Residents from all over Mountain Top shared their stories with The Eagle in 2016 and many gave inspiration with their bravery. The stories showed just how diverse this community is and how there are many here who strive to make this area a better place.
Many residents from all walks of life shared their stories with The Eagle this year. From a young ballerina who overcame a hearing disability to a veteran of World War II recalling the horrors of war still fresh in his mind, each story came with inspiration and lessons to be learned.
Amanda Stopper grew up in
a family that provided her with unwavering love, support, and confidence. It was because of that strength that, Amanda, who was born almost completely deaf, had overcome many obstacles. Unable to hear melodies, she still became an accomplished ballerina. Talented in art, she is now studying her passion at college. As each challenge was placed before her, she faced it all unafraid.
John Henry, the definition of bravery and modesty, reluctantly told his story after he was honored for his 70-year membership in the American Legion. He admitted that he didn’t have to go to war in 1942; he was actually rejected by the draft board for having a missing toe. But, he enlisted anyway and served on the now-infamous naval ship, the USS Intrepid, experiencing first-hand the extreme horrors of World War II.
“It was quite the experience for a boy who was 17 years old,” Henry related. “I didn’t know anything. They made a man out of me.” Of fighting in World War II, as difficult as it was, Henry said he had no regrets; he was honored to do his patriotic duty.
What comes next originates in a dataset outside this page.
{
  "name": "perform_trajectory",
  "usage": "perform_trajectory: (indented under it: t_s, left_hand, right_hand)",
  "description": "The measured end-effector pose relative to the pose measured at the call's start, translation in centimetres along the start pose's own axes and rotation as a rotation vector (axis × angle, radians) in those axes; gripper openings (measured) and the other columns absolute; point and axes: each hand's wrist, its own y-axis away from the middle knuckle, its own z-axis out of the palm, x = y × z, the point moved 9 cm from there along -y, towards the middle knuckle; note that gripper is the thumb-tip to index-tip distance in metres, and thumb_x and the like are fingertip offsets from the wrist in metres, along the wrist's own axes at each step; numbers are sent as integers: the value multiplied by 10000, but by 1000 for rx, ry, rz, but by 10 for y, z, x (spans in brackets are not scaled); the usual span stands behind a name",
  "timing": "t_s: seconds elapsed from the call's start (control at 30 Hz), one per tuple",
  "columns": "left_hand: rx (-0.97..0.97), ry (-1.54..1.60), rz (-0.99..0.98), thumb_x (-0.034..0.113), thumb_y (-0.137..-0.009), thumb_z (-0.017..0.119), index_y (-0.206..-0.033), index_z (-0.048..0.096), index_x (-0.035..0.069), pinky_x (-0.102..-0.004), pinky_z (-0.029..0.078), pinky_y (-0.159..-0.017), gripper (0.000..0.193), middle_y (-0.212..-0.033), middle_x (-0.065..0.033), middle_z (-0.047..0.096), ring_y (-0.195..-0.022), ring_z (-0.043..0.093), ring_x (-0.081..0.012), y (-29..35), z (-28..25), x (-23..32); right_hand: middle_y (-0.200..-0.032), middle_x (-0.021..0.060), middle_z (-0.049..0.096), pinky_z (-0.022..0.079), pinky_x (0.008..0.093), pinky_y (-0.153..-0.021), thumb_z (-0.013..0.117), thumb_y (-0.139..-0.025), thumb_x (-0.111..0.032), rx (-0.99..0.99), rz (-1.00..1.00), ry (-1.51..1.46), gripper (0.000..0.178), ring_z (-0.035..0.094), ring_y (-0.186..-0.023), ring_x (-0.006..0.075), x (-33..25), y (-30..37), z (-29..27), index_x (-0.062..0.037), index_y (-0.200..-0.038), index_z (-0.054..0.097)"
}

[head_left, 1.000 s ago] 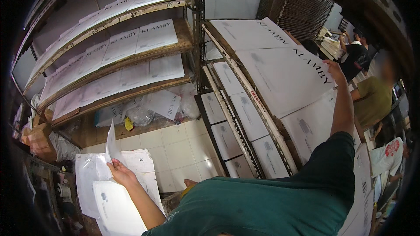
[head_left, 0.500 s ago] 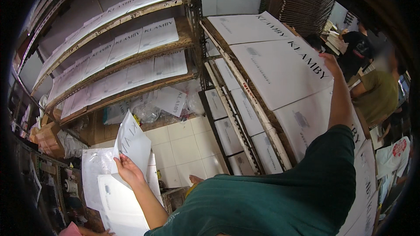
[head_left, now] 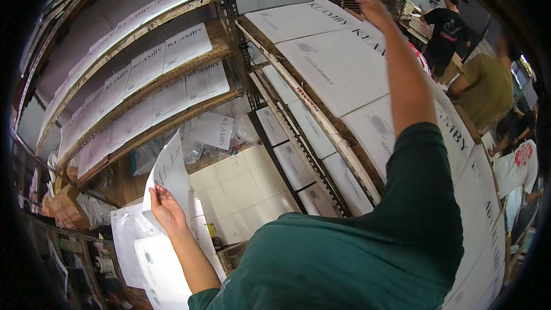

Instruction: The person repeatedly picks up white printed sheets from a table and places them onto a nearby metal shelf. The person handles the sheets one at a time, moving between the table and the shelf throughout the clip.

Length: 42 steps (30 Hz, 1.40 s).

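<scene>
My left hand (head_left: 166, 206) is closed on the edge of a thin, curled white printed sheet (head_left: 172, 166), upright with dark letters on it; whether it is paper or a flat bag I cannot tell. Below it more white sheets (head_left: 163, 264) lie brightly lit on a low surface. My right arm stretches out over the top shelf on the right, where large white printed sheets (head_left: 333, 66) lie edge to edge. At their far side my right hand (head_left: 376, 12) is blurred, over or just above the sheets. Its fingers are too smeared to read.
At left a metal-and-wood rack (head_left: 155, 89) bears rows of similar sheets. Lower tiers (head_left: 298, 163) under the right shelf hold more. Clear plastic wrap (head_left: 244, 126) and a cardboard box (head_left: 68, 206) lie low down. Two people (head_left: 445, 37) (head_left: 488, 89) stand beyond the right shelf.
My right hand has moved farther away and leftward along the top sheets. My left hand still grips its sheet. The view has shifted, and a pink sleeve at lower left is out of sight.
</scene>
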Motion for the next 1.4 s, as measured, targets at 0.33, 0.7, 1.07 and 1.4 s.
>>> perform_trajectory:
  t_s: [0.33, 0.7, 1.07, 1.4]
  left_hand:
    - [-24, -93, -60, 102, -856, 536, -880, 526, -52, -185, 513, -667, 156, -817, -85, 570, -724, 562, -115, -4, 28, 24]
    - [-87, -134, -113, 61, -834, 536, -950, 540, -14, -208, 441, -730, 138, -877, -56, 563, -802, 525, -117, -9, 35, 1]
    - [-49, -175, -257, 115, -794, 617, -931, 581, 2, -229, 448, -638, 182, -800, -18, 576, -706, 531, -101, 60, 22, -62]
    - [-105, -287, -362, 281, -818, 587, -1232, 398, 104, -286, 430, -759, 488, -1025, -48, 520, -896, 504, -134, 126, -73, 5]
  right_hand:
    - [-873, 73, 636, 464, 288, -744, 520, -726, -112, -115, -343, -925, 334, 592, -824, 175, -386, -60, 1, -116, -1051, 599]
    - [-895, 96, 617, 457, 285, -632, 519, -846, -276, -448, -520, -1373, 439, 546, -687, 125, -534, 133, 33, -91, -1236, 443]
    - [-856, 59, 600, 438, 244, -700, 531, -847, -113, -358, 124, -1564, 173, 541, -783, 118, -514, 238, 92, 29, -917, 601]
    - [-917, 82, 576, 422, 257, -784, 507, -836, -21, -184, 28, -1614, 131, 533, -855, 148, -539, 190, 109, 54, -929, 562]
Ronald Swank felt a duty many years ago too, to serve the people of Mountaintop. As he entered retirement, the popular judge, who’d ruled on everything from disorderly conduct to homicide during his 40 years on the bench, spoke about his career. He described striving to treat each defendant before him with respect and dignity and hoping that his rulings would contribute to the betterment of the community.
“I’ve really enjoyed it,” Swank, one of the longest serving magistrates in the state’s history, related. “Some days weren’t easy and some cases were very sad and tough to deal with but, in general, there’s some satisfaction involved with helping people.”